Le texte anglais est si facile à comprendre, que l'on a envie de regarder The room next door sans sous-titre.
Le sujet de la fin de vie décidée est un thème rare, mais tellement essentiel.
Le sujet divisera, c'est normal, Martha, jouée par une Tilda Swinton, délicate, sans fard ni masque, déterminée et sereine, le dit et comprend le refus de celles qui ne souhaitent pas "l'accompagner".
En revanche, quand on a déjà accompagné les derniers moments d' un proche, ami ou parent, on ne pourra que se sentir conforté dans le choix que l'on a fait, ici brillamment mis en images par Almodovar.
Le maitre s'est assagi depuis Julietta, et sa mise en scène, apaisée, ainsi que les décors, colorés, choisis comme toujours avec soin, servent sans faute le propos.
Rien n'est anodin à l'écran, et quand on cite à plusieurs fois, le dernier film de John Huston, The dead, on se demande si le testament de Pedro n'est pas ce film.
Les sujets annexes, qui peuvent paraitre bien banals, voir inutiles, sont en fait nécessaires pour donner encore plus de relief à la démarche de Martha:
le retour du Vietnam du père de sa fille ou l'insistance d'un inspecteur de police ultra rigide sur la morale religieuse.
L'amant de l'amie est également secondaire, mais pas anecdotique quand Martha se retourne pour tirer le bilan de sa vie.
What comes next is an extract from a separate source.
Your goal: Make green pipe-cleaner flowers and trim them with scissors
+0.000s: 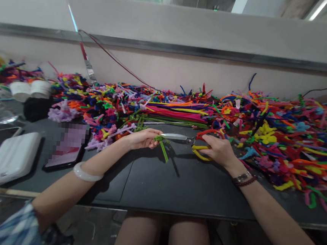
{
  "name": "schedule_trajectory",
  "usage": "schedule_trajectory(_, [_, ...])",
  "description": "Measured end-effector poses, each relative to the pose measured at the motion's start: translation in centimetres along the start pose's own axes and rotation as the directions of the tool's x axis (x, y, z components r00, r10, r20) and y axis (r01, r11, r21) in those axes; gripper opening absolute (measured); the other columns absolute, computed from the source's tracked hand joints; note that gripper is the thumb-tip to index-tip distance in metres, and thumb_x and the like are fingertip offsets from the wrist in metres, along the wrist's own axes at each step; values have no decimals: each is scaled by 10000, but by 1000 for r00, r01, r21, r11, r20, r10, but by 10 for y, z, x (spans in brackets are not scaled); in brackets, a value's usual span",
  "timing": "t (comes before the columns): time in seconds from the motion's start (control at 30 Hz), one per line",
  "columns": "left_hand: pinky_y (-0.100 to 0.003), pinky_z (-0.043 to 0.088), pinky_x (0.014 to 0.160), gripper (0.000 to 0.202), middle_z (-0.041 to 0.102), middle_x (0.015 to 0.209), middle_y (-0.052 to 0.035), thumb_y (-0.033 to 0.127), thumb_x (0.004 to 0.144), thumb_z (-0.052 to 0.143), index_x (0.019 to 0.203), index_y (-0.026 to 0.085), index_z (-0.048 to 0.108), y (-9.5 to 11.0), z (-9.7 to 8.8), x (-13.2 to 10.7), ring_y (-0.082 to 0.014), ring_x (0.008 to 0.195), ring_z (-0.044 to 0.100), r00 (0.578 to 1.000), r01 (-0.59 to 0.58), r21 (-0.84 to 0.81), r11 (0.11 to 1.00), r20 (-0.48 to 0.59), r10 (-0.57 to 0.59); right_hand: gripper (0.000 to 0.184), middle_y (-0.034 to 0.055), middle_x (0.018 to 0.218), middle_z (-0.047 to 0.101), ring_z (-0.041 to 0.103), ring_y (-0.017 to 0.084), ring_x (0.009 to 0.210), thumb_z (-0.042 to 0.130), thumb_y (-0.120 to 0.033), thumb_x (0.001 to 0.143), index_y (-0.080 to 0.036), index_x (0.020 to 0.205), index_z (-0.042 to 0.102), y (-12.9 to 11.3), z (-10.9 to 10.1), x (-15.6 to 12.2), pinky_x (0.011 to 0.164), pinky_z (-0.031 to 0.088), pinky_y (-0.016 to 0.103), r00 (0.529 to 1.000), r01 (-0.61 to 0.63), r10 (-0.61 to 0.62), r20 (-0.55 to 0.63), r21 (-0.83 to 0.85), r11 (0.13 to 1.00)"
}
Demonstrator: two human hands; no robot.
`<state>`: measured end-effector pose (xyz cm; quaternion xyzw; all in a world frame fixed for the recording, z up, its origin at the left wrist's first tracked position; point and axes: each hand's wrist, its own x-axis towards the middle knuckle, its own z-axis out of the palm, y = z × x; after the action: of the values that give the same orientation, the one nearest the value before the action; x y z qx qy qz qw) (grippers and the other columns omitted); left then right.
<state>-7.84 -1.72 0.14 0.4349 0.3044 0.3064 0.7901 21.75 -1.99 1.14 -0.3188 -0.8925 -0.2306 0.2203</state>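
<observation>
My left hand (142, 139) pinches a green pipe-cleaner piece (162, 148) between thumb and fingers, with one stem hanging down from the twisted tip. My right hand (217, 150) grips a pair of scissors (176, 138) by the yellow handle loops. The steel blades point left, and their tips sit just by the green piece. Whether they touch it cannot be told. A red loop shows above the yellow handle, behind my right fingers. Both hands rest over the dark tabletop (175, 184), just in front of the heap.
A large heap of multicoloured pipe-cleaner shapes (276, 143) runs along the wall behind my hands. To the left lie a phone (66, 146) with a pixelated screen, a white power bank (10, 158), white cups (30, 88) and a black bundle (37, 108).
</observation>
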Motion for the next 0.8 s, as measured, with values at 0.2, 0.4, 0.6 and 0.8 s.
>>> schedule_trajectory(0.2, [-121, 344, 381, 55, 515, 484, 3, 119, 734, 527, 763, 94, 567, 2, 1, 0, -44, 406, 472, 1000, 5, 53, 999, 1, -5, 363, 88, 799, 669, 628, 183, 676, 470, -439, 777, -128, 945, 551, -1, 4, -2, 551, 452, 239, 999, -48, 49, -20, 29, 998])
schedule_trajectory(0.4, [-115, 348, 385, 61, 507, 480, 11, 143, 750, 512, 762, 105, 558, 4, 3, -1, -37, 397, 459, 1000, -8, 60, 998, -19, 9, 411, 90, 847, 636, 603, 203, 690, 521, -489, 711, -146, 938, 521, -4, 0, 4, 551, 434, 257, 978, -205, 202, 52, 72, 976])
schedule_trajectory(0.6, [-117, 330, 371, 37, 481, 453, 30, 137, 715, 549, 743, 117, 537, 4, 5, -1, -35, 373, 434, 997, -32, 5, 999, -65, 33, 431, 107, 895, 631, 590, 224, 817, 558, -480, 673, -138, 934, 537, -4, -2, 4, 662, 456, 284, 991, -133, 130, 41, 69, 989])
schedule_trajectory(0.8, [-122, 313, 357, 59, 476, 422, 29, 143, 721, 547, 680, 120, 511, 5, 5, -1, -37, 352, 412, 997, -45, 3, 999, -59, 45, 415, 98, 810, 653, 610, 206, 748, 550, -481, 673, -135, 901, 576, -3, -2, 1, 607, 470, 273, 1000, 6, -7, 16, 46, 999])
A l'écran, cependant, ce sont deux femmes qui à nouveau sont à l'honneur. Et acceptent de jouer le jeu du temps qui passe.
Tableau de Hopper, couleurs hitchcockiennes, extrait de Buster Keaton, on ne chipote pas sur les références, pour un peu allait arriver la ballade de Narayama!
Ce n'est pas le passage à l'anglais qui a changé Almodovar, c'est la course du temps qui inexorablement ralentit la course de ce grand espagnol, tout comme sa musique d'accompagnement. Ne regrettons rien de son exubérance passée, elle devient sagesse et retour à l'essentiel, la beauté d'un décor, ou du chant d'un oiseau.